• Men is tijdig op de training en tracht deze volledig mee te doen.
  • Als men de dojo(de zaal waar de mat ligt) binnenkomt zal men niet luidruchtig zijn, niet eten of drinken (met uitzondering van water, NIET op de tatami (mat)).
  • Men zal rechtstaand groeten als men op de mat komt of deze verlaat.
  • Beleefdheid is een noodzaak op de mat, nooit is men de oorzaak van ongenoegen.
  • Respect voor de hogere graden en hulpvaardig aan lagere graden is noodzakelijk.
  • Als men niet werkt, zorgt men dat de kledij in orde is, plaatst men zich in de juiste rusthouding en observeert men de collega’s. Praten op de mat moet vermeden worden.
  • Dient men de mat te verlaten, dan vraagt men eerst de toelating aan de trainer en aan de lesgever.
  • Uit respect voor de partner en zichzelf (judo is een contactsport) moet men het lichaam en de kledij zuiver en verzorgd houden.
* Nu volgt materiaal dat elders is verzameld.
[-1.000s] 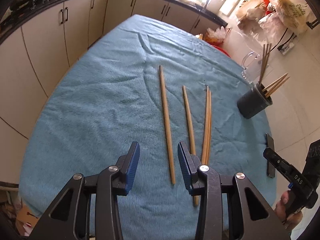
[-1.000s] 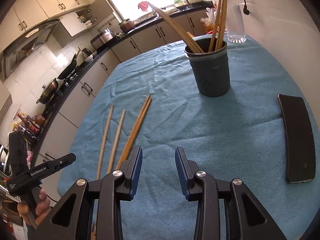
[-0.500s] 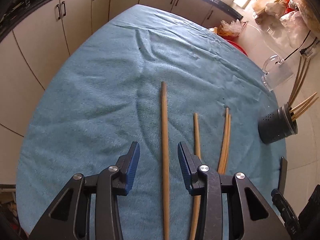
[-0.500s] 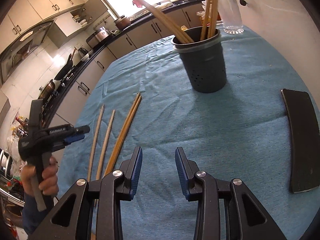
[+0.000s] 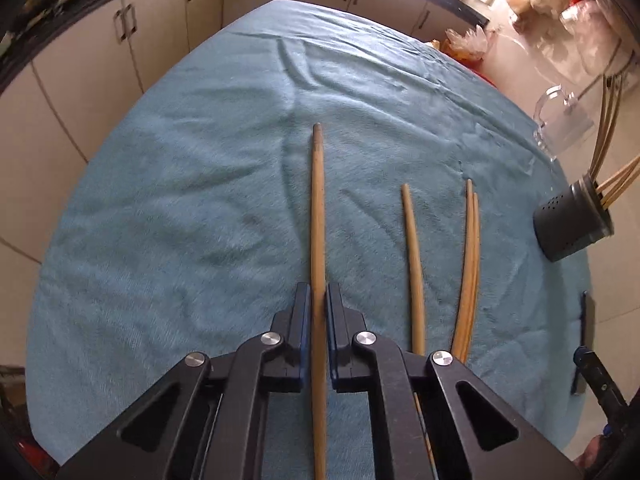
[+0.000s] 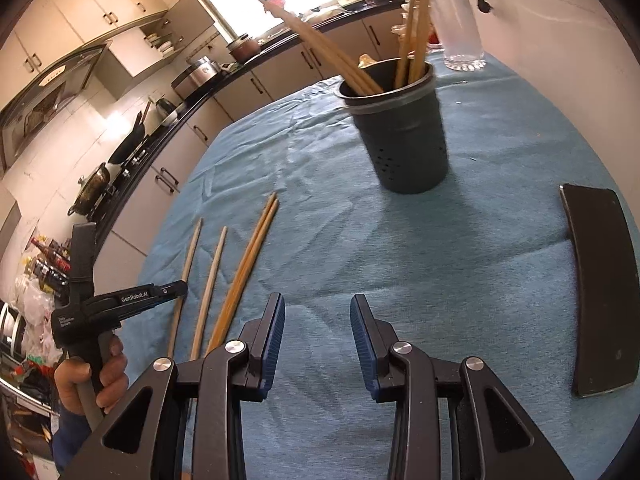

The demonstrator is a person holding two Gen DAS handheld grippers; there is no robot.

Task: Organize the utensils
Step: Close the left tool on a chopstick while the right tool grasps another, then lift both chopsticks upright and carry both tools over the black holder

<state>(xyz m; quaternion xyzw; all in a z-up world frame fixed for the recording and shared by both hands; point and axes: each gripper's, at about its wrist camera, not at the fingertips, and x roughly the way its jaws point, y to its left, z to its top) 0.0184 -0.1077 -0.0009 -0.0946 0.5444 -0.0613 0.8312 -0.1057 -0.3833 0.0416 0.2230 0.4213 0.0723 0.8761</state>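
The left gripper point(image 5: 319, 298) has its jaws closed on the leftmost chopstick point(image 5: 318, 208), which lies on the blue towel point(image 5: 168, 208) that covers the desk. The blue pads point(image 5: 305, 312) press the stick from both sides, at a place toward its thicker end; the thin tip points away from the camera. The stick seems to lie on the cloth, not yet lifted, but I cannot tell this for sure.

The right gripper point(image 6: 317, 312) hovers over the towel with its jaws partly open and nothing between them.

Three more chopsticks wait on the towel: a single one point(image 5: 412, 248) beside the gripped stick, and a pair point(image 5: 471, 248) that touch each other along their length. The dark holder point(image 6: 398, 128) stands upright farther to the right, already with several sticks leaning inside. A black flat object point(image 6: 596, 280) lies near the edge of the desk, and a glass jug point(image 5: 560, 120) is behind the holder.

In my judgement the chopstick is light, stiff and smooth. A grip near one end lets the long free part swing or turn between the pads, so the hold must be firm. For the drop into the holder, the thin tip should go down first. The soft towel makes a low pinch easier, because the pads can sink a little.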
Er zorg voor dragen dat de kledij voldoet aan de eisen van het wedstrijdreglement. Onder de judogi dragen de heren geen andere kledij, de dames dragen een wit T-shirt onder hun judopak.
  • Nagels van handen en voeten zijn kort geknipt. Geen scherpe voorwerpen zoals ringen, oorbellen, armbanden worden gedragen. Dit alles om een partner niet te kwetsen.
  • Verwonding dient men onmiddellijk te verzorgen om besmetting en bevuilen van mat en partners te vermijden.